This process ensures subsecond convergence and uninterrupted traffic flow during ABR or path failures in the network.

Supported features and limitations of BGP LU PIC edge

Supported features:

  • BGP LU PIC edge supports BGP multipaths, allowing routers to install multiple internal and external BGP paths in the forwarding table.

  • Multiple paths enable BGP to load balance traffic across several links.

Limitation::

  • Convergence time is independent of the BGP LU route scale.

Configure convergence for BGP labeled unicast prefix independent convergence edge

Configure BGP LU PIC edge and multipath to enable fast convergence and backup path installation.

Use this task when you need to configure BGP labeled unicast PIC edge and multipath on Cisco routers to ensure fast convergence and automatic traffic failover in service provider or large enterprise networks.

Before you begin

  • Ensure you have access to the router prompt in configuration mode.

  • Verify that BGP is enabled and address families are configured as needed.

Procedure

Step 1

Configure BGP labeled unicast and attach a route-policy to BGP address families.

Example:

Apply the route policy to the BGP address family.

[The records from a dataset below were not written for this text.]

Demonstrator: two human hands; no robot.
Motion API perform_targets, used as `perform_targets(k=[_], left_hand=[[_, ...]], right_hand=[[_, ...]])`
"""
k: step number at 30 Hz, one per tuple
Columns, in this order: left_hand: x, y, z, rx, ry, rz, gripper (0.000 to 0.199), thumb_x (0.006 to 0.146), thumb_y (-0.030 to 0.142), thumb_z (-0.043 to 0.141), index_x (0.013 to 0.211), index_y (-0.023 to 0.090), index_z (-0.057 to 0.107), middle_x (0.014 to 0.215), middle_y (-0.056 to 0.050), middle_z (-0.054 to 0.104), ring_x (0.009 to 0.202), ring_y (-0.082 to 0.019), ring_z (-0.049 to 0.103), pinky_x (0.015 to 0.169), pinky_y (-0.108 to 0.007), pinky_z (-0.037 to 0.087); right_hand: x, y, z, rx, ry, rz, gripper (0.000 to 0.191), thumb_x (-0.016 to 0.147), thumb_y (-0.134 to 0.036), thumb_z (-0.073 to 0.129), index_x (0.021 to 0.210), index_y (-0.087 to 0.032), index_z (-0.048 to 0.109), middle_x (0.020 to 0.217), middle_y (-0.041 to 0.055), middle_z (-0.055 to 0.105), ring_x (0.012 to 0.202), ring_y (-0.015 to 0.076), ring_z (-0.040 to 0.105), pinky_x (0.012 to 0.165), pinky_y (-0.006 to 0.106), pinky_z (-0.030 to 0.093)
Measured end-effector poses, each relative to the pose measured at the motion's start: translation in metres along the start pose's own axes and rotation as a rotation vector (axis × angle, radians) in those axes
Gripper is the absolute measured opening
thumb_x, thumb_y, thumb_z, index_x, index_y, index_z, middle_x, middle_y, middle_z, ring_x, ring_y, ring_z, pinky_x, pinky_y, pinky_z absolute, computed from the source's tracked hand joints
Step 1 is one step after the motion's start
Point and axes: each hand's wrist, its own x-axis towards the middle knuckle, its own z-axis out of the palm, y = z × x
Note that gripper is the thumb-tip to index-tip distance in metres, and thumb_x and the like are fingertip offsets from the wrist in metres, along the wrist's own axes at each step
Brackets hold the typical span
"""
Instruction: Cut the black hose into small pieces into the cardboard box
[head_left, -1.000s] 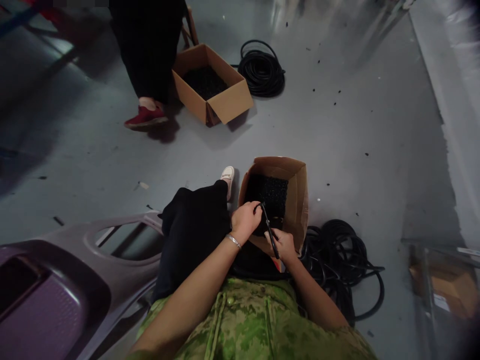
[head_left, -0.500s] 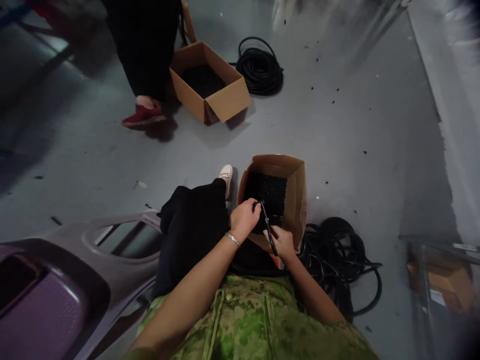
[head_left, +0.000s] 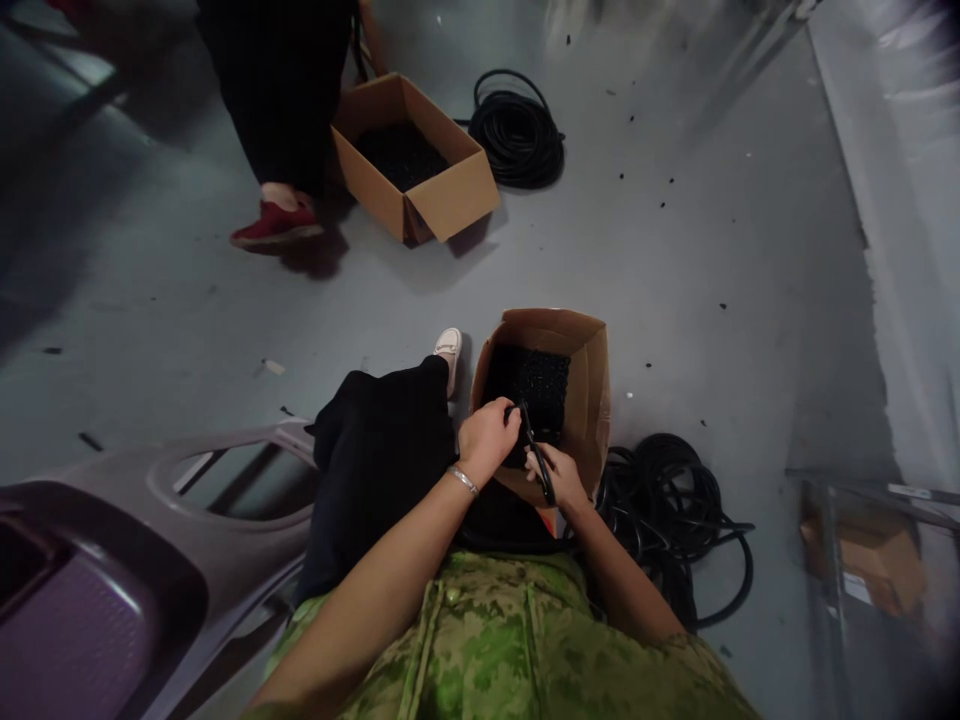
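Observation:
My right hand [head_left: 559, 477] is closed round the dark handles of scissors [head_left: 541, 470], their blades pointing up toward my left fingers. The left hand [head_left: 486, 437], with a silver bracelet on its wrist, pinches the end of a black hose [head_left: 511, 411] right beside the blades; most of the hose is hidden by the fingers. Both hands are over the near part of an open cardboard box [head_left: 589, 400]. Inside it lies a heap of small black pieces [head_left: 536, 385], too small to make out singly.
Tangled black hose [head_left: 671, 500] lies right of the box. Ahead stand another cardboard box [head_left: 454, 200] with black pieces and a hose coil [head_left: 517, 140], near a person's red shoe [head_left: 277, 224]. A purple-grey plastic chair [head_left: 247, 480] is at left, a metal rack [head_left: 832, 540] at right.
My right fingers have drawn closer round the scissors handles, and the blades have shifted slightly at the left fingertips. The left hand keeps its pinch. The whole view has moved a little.

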Motion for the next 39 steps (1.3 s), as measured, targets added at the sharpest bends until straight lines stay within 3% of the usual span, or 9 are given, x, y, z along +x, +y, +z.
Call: perform_targets(k=[12,25,28,34,39], left_hand=[[-0.001,0.002,-0.001,0.021,-0.027,0.001,0.035,0.098,0.038,0.044,0.117,0.024,0.069,0.112,-0.006,0.076,0.097,-0.023,0.071,0.076,-0.029,0.048],[-0.001,0.001,0.001,0.065,-0.07,0.041,0.033,0.098,0.037,0.044,0.117,0.028,0.07,0.114,-0.005,0.075,0.099,-0.023,0.07,0.079,-0.029,0.049],[0.0,0.0,0.002,0.089,-0.092,0.066,0.033,0.098,0.039,0.044,0.115,0.029,0.071,0.114,-0.005,0.075,0.1,-0.022,0.07,0.08,-0.029,0.049],[0.003,-0.001,0.002,0.156,-0.154,0.066,0.037,0.099,0.039,0.041,0.117,0.025,0.071,0.11,-0.009,0.076,0.098,-0.025,0.071,0.079,-0.031,0.05],[0.003,0.001,0.003,0.189,-0.194,0.045,0.037,0.098,0.038,0.041,0.116,0.024,0.071,0.109,-0.011,0.076,0.098,-0.026,0.072,0.079,-0.032,0.051]], right_hand=[[0.015,0.008,0.002,-0.066,-0.015,-0.007,0.038,0.085,-0.043,0.06,0.11,-0.017,0.071,0.081,0.003,0.069,0.072,0.0177,0.065,0.068,0.027,0.051],[0.011,0.013,0.005,-0.049,-0.02,-0.002,0.043,0.086,-0.049,0.058,0.112,-0.016,0.07,0.076,0.0027,0.068,0.071,0.0186,0.065,0.068,0.027,0.05],[0.008,0.01,0.004,-0.108,-0.006,-0.037,0.04,0.089,-0.05,0.055,0.104,-0.017,0.071,0.072,0.0028,0.068,0.067,0.0178,0.064,0.064,0.025,0.048],[0.0,0.009,-0.005,-0.349,0.034,-0.087,0.04,0.091,-0.051,0.054,0.072,-0.02,0.07,0.057,0.0023,0.063,0.056,0.0152,0.058,0.054,0.022,0.037],[-0.004,0.017,-0.002,-0.388,0.054,-0.093,0.044,0.09,-0.051,0.053,0.063,-0.018,0.066,0.054,0.002,0.06,0.051,0.0128,0.054,0.051,0.021,0.033]])
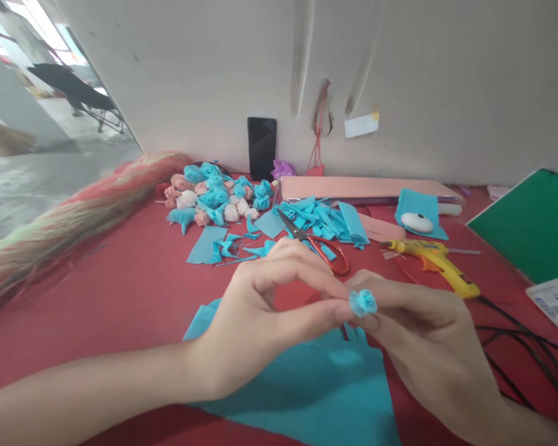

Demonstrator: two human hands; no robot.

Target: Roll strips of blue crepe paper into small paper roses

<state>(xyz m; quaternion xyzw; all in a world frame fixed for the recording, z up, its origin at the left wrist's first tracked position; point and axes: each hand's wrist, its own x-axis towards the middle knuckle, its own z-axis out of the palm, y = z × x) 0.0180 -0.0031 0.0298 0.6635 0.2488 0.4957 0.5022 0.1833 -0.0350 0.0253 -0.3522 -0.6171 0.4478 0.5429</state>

Router(config)# route-policy BGP-PIC-EDGE
Router(config-rpl)# set path-selection backup 1 install
Router(config-rpl)# end-policy

Apply the route policy to the BGP address family.

Router(config)# router bgp <ASN>
Router(config-bgp)# bgp router-id <Router-ID>
Router(config-bgp)# address-family ipv4 unicast
Router(config-bgp-af)# additional-paths receive
Router(config-bgp-af)# additional-paths send
Router(config-bgp-af)# additional-paths selection route-policy BGP-PIC-EDGE

Step 2

Configure BGP labeled unicast multipath and attach a route-policy to BGP address families:

Example:

Define the multipath route policy.

Router(config)# route-policy BGP-PIC-EDGE-MULTIPATH
Router(config-rpl)# set path-selection backup 1 install multipath-protect
Router(config-rpl)# end-policy

Apply the multipath route policy to the BGP address family.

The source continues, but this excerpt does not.